* **WHAT YOU ARE ASKED TO DO**
Answer with the exact lines of the following material from the one containing "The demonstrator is" through the one containing "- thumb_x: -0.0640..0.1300", both end lines included.
------ DATA SEGMENT
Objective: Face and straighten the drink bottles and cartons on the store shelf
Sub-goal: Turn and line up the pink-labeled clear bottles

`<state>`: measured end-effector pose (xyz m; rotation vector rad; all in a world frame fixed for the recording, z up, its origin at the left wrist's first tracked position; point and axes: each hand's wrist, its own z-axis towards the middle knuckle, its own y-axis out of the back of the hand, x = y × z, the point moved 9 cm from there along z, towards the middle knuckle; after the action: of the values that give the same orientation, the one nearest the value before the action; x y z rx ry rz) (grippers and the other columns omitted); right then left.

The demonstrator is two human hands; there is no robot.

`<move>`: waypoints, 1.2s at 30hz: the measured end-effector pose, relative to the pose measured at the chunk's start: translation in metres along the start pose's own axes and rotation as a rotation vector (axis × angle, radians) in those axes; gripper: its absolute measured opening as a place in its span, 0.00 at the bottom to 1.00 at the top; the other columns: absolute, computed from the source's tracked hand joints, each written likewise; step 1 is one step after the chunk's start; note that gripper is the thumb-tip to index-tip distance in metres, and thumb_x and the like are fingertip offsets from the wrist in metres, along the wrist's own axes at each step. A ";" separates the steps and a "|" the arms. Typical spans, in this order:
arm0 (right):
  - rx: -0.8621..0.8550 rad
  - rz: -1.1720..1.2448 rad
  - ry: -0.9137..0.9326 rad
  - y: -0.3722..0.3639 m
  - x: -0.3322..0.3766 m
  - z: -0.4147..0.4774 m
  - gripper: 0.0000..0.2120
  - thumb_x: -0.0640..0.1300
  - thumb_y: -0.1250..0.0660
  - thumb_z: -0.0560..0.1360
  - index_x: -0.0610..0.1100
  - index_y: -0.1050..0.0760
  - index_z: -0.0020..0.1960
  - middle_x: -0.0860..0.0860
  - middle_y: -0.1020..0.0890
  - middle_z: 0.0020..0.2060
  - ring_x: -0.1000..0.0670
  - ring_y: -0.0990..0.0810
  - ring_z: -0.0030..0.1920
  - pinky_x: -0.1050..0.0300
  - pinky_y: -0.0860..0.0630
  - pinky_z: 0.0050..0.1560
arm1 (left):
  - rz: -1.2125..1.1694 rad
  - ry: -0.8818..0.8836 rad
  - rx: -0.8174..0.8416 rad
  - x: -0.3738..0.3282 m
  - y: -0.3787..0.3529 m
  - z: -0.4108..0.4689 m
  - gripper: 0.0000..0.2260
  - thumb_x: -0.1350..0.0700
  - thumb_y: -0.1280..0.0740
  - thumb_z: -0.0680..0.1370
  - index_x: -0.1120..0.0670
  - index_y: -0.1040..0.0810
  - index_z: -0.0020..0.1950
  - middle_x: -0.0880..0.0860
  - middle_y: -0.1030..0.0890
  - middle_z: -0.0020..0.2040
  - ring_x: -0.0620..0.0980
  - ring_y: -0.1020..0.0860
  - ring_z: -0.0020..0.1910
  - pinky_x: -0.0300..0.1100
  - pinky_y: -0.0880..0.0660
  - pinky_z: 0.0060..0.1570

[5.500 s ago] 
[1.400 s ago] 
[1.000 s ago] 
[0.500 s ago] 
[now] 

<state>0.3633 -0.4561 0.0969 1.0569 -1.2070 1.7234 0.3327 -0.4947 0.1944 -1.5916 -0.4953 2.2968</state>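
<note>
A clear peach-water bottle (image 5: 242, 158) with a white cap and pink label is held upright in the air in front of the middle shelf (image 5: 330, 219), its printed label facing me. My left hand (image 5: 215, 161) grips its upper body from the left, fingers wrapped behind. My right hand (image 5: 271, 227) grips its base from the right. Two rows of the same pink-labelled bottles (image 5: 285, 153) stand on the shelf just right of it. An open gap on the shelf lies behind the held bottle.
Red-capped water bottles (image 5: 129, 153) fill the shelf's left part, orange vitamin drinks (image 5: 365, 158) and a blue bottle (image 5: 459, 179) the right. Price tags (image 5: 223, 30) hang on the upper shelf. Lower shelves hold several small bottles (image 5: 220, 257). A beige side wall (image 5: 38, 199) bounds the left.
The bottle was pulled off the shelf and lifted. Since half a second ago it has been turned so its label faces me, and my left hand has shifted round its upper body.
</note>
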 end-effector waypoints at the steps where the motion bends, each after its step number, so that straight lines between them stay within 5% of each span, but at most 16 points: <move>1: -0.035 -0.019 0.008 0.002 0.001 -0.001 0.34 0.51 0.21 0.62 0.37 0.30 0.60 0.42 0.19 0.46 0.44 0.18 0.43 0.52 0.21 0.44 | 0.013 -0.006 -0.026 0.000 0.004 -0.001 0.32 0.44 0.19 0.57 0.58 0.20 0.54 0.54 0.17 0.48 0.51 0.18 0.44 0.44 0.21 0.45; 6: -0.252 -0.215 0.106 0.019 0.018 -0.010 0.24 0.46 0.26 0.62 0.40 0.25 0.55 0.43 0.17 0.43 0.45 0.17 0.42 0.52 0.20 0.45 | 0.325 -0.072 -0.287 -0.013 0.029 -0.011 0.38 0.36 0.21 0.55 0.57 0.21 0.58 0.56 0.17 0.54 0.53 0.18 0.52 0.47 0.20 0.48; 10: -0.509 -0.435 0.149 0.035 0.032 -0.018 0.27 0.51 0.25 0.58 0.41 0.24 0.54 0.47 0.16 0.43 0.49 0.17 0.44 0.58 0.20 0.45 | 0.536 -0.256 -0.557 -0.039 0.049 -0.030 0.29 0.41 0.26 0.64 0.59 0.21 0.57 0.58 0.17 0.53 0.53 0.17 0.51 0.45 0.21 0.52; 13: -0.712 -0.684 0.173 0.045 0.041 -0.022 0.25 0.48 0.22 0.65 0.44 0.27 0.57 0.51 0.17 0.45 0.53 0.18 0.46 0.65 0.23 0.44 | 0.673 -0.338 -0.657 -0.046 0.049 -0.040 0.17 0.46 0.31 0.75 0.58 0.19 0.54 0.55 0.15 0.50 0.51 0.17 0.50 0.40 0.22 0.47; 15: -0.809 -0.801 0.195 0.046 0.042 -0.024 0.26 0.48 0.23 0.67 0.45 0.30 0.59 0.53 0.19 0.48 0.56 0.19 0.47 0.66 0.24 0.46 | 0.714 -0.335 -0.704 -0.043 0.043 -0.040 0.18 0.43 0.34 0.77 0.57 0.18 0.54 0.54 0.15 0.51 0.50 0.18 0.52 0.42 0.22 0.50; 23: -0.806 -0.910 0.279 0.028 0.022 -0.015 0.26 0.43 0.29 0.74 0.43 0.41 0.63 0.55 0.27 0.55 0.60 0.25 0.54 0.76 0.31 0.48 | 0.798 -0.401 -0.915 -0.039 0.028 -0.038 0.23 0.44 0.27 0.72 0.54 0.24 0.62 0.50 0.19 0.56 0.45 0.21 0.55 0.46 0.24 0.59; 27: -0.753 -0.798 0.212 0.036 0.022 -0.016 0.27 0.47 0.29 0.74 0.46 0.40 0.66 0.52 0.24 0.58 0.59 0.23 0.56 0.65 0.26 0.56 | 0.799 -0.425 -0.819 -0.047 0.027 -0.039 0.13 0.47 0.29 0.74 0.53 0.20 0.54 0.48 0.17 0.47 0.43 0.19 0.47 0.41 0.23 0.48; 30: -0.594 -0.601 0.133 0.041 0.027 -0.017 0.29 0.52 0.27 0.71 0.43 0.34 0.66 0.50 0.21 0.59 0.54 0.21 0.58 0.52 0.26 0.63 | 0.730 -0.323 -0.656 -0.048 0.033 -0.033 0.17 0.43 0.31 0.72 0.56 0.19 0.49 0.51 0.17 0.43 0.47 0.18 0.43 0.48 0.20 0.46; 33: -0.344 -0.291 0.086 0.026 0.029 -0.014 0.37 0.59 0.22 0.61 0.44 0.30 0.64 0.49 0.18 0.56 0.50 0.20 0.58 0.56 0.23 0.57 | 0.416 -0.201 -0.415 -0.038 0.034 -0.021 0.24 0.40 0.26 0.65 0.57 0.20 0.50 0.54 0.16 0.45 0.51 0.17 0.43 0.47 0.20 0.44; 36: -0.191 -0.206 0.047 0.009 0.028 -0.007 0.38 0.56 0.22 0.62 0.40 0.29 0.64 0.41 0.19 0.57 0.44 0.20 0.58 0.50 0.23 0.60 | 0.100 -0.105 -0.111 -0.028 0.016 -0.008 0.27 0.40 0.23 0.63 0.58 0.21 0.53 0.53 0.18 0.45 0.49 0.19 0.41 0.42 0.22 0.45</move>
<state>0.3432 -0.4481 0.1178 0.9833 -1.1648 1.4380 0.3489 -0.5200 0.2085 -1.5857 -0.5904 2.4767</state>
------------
* **THE COMPLETED TASK**
The demonstrator is two human hands; there is no robot.

`<move>`: waypoints, 1.2s at 30hz: the measured end-effector pose, relative to the pose measured at the chunk's start: translation in metres along the start pose's own axes and rotation as a rotation vector (axis × angle, radians) in those axes; gripper: its absolute measured opening as a place in its span, 0.00 at the bottom to 1.00 at the top; the other columns: absolute, computed from the source's tracked hand joints, each written likewise; step 1 is one step after the chunk's start; note that gripper is the thumb-tip to index-tip distance in metres, and thumb_x and the like are fingertip offsets from the wrist in metres, along the wrist's own axes at each step. A ";" separates the steps and a "|" the arms. Typical spans, in this order:
arm0 (right):
  - rx: -0.8621..0.8550 rad
  - rz: -1.1720..1.2448 rad
  - ry: -0.9137..0.9326 rad
  - y: -0.3722..0.3639 m
  - x: -0.3322..0.3766 m
  - z: -0.4147..0.4774 m
  - gripper: 0.0000..0.2120
  - thumb_x: -0.0640..0.1300

Nothing else is needed for the answer.